John Boehner might want to revise that prediction about the GOP picking up 100 House seats this November. Here his party was, faced with a special election for a House seat in the only district in America to flip from John Kerry in 2004 to John McCain in 2008 -- and they came up short. Very short.
With most of the precincts in on Tuesday night, Democrat Mark Critz's winning margin over Republican Tim Burns for the Pennsylvania House seat vacated by John Murtha's death stood near double-digits -- a sum made all the more impressive by pre-election predictions the spread would be razor-thin.
Yes, Republicans can and will claim that the result was skewed by the (sort of) high interest U.S. Senate primary on the Democratic side, which may have provided a turnout boost for Critz. (The Republican Senate and gubernatorial primaries were comparatively low-key affairs.)

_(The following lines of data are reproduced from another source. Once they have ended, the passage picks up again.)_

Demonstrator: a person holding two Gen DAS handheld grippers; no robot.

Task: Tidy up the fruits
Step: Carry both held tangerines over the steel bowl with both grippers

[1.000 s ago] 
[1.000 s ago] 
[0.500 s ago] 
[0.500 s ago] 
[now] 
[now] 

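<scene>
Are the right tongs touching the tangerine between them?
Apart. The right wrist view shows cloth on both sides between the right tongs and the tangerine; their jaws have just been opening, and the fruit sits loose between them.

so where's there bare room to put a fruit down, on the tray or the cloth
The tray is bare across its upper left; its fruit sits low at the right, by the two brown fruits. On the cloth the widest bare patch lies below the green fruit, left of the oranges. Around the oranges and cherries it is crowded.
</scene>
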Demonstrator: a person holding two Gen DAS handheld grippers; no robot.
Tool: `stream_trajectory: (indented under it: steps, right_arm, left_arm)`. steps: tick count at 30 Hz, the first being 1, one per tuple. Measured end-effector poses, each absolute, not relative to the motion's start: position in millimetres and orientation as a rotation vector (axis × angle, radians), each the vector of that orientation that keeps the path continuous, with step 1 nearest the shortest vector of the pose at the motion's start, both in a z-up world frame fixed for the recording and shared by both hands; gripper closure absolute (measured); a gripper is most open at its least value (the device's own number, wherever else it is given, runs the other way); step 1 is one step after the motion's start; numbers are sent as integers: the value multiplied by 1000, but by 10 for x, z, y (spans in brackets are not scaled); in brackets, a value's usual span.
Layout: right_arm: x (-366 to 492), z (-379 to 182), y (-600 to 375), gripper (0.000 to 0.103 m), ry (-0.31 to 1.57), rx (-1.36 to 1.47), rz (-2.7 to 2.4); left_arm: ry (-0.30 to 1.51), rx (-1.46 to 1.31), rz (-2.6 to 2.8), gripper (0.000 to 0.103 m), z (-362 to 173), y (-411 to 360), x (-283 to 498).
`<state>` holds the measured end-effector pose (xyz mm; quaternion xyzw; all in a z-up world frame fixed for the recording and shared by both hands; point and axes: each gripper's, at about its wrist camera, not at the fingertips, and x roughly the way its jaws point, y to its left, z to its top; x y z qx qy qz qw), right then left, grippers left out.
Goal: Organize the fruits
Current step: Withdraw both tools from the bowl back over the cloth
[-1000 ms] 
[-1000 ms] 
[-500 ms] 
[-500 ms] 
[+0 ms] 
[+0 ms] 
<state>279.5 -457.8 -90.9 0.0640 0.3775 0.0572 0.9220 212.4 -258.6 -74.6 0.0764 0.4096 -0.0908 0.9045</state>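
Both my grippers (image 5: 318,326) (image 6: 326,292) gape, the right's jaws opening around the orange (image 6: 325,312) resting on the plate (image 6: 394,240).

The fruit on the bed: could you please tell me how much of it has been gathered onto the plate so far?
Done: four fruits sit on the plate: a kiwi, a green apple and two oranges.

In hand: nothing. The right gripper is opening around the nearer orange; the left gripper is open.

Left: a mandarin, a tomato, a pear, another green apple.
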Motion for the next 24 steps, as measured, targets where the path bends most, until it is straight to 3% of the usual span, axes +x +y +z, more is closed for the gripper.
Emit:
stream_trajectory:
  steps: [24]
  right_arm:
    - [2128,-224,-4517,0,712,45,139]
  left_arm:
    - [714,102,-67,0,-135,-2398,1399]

But the simple fact is that Pennsylvania's 12th is exactly the kind of district that Republicans are supposed to be winning in 2010. It is blue collar and culturally conservative and its voters -- many of whom undoubtedly recall Obama's infamous "guns and religion" line from the spring of 2008 -- have never had much use for Obama, or for "liberals" in Washington. (This is the kind of resentment that Republicans were seeking to harness when they aired an ad featuring a menacing, larger-than-life Nancy Pelosi last week.)
The fall landscape still doesn't look good for Democrats. And their winning streak in House special elections -- which has now reached an improbable 11, thanks to Critz's win -- will probably end on Saturday, when an intraparty was will probably cost Democrats a seat in Hawaii (at least for a few months). But in a year that hasn't brought much good news for them politically, Critz's win had to give them reason to smile.